Harris cut down on the amount of wealfare provided to people, instituted rules regarding welfare fraud and did indeed cut all government spending in order to balance the books.

There is actually a difference there .

Interestingly other provinces were actually providing bus tickets to Toronto for there wealfare clients as the benefits were some better in Ontario following the Rae and Peterson governments. People could make more money on welfare than they could working .

Before the flaming starts, I expect the government to help those that CAN NOT help themselves, those that are to lazy to help themselves can starve.
Interesting that nobody starved huh?

Also interesting is the fact that you continually claim that Martin cut social transfers without cutting program spending. We've discussed this a couple of times and I think I've adequately shown that he DID cut program spending - a lot. What word didn't you understand?

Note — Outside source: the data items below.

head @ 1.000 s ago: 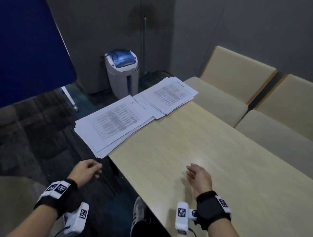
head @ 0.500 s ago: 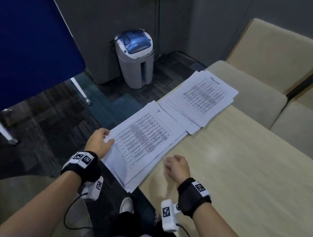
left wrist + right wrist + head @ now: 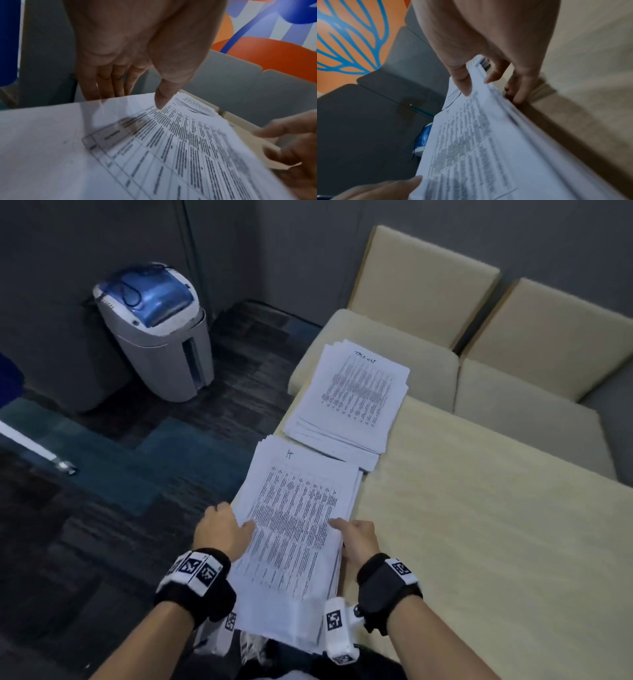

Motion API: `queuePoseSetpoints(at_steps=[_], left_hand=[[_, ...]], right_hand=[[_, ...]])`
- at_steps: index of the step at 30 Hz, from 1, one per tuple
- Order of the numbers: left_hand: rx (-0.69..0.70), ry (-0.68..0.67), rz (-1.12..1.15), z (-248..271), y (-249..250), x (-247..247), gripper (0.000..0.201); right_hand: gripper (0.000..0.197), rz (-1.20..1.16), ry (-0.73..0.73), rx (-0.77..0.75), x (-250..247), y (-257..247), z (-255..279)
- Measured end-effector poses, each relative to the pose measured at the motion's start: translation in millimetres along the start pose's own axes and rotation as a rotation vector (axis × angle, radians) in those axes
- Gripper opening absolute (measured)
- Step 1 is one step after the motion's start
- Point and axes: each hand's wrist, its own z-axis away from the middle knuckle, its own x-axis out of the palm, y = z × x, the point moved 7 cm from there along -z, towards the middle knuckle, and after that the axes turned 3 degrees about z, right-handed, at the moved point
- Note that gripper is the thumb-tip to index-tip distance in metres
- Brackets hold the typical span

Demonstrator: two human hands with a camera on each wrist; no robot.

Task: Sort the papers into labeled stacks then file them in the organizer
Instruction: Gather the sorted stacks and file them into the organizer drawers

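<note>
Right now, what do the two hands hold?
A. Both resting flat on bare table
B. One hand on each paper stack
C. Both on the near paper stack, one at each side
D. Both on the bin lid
C: the left hand and right hand grip opposite sides of the near paper stack, thumbs on top; the far stack lies untouched.

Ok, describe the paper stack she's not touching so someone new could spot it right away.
Start at the pale wooden table and follow its left edge toward the beige seats. The far stack lies there, beyond the near stack. No hand touches it, and a longer handwritten heading tops it.
</note>
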Motion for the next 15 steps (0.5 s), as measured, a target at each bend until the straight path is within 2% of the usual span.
queuePoseSetpoints(at_steps=[1, 2, 3, 4, 5, 6, 7, 8, 10, 11, 13, 15], left_hand=[[0.003, -0.04, 0.054, -2, -1, 3, 0.051], [-0.004, -0.084, 0.103, -4, -3, 6, 0.051], [-0.004, -0.117, 0.136, -4, -3, 8, 0.054], [-0.003, -0.144, 0.157, -3, -1, 10, 0.059], [0.003, -0.16, 0.192, 0, 2, 12, 0.062], [-0.008, -0.186, 0.255, 5, 6, 16, 0.062], [-0.012, -0.209, 0.303, 10, 11, 21, 0.059], [0.001, -0.221, 0.321, 15, 17, 25, 0.052], [0.056, -0.24, 0.308, 26, 30, 35, 0.028], [0.091, -0.243, 0.307, 31, 39, 41, 0.024], [0.187, -0.219, 0.257, 42, 63, 51, 0.026], [0.241, -0.203, 0.303, 52, 88, 58, 0.032]], right_hand=[[0.03, -0.019, 0.014, -0.014, -3, 1, 1], [0.038, -0.047, -0.004, -0.026, -3, 0, 6], [0.055, -0.051, -0.042, -0.003, -1, 4, 10], [0.06, -0.055, -0.088, 0.013, 2, 7, 14], [0.055, -0.043, -0.126, 0.019, 4, 11, 18], [0.041, -0.045, -0.139, 0.001, 4, 14, 20], [0.027, -0.079, -0.138, -0.012, 1, 20, 20], [0.02, -0.116, -0.129, -0.037, -3, 25, 23], [0.024, -0.223, -0.115, -0.054, -15, 36, 29], [0.027, -0.273, -0.108, -0.052, -24, 44, 31], [0.033, -0.345, -0.091, -0.089, -49, 51, 40], [0.033, -0.401, -0.089, -0.133, -83, 51, 51]])
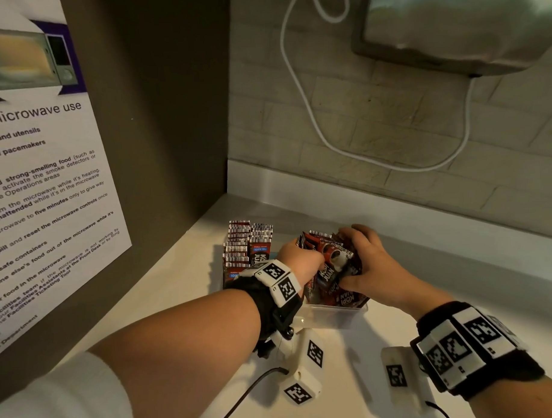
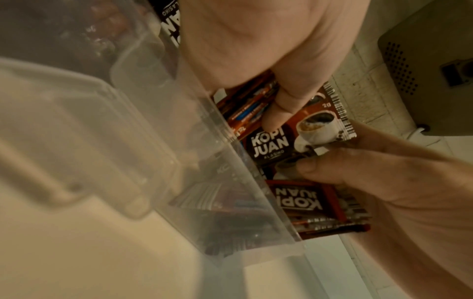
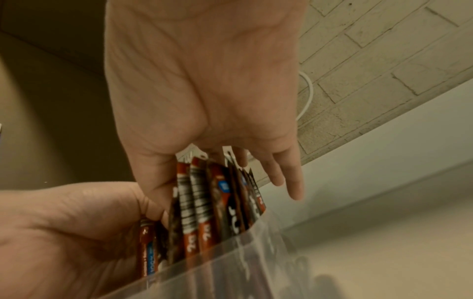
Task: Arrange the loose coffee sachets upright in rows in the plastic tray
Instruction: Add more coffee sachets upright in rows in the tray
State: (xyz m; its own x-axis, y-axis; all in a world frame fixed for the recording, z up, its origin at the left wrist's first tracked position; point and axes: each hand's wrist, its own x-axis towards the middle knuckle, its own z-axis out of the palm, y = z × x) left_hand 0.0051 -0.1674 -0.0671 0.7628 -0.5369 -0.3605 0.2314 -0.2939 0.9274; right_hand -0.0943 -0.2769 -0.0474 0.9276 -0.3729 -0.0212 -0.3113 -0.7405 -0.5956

http://www.canadiandemocraticmovement.ca/paul-martin-the-deficit-and-debt-taking-another-look/

..."The one aspect of Canada's fiscal turnaround that is truly unique in the international comparison is in the severity in the cuts to program spending, which were much deeper than any other major industrialized country. General government program spending, measured as a share of GDP, declined by 10 percentage points in Canada between 1992 and 2002 while in the OECD as a whole, program spending stayed roughly constant as a share of GDP. Some countries restored fiscal balance with hardly any spending cuts at all - and in some cases, while actually increasing government spending.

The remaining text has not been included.